### WORK INSTRUCTION
Among the entries, find the lines with the string "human" and report them.

**** RECORDS FOR THIS TASK

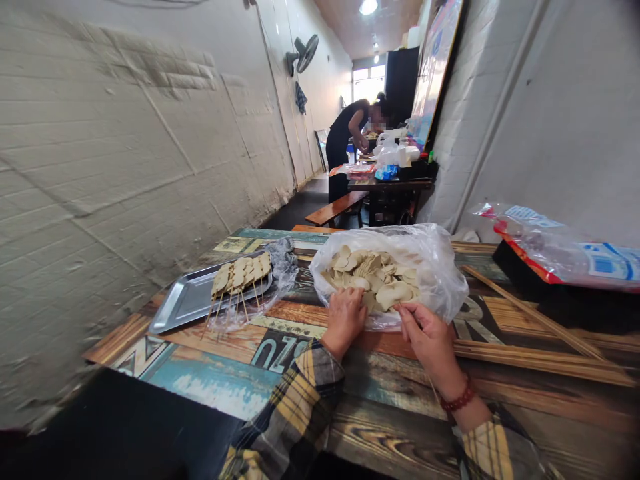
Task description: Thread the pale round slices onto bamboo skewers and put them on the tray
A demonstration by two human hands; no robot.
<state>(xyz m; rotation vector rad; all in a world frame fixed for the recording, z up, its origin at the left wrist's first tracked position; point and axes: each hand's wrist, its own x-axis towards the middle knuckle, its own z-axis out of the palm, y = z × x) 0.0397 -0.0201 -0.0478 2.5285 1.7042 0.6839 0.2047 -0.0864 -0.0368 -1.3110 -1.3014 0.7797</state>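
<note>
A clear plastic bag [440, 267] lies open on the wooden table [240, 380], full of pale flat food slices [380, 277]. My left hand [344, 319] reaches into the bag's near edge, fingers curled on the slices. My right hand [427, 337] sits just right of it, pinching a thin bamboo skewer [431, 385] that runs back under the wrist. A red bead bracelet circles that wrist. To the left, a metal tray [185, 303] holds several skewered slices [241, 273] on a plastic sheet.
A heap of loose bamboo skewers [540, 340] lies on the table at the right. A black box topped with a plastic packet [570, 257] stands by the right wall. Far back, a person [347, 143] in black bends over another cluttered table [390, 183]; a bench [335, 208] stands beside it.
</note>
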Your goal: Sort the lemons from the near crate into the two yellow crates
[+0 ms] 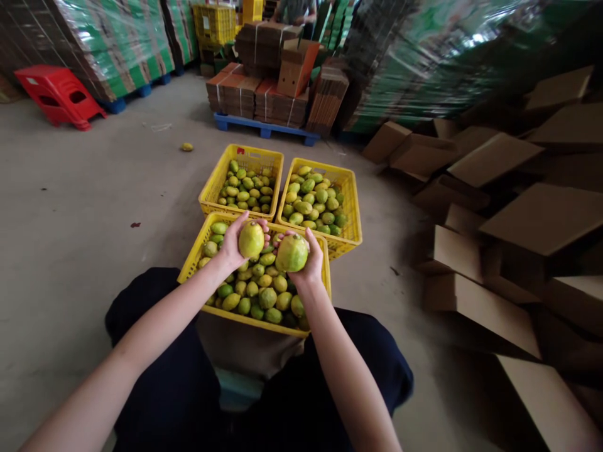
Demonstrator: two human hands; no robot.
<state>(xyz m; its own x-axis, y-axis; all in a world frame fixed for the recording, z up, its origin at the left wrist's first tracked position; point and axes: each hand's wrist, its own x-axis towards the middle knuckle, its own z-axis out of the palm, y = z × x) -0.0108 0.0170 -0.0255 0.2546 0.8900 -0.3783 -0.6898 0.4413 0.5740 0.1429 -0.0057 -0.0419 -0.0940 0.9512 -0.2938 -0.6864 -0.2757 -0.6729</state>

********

### YOUR RESPONSE
A demonstration by two human hands; no robot.
Demonstrator: two human hands; no robot.

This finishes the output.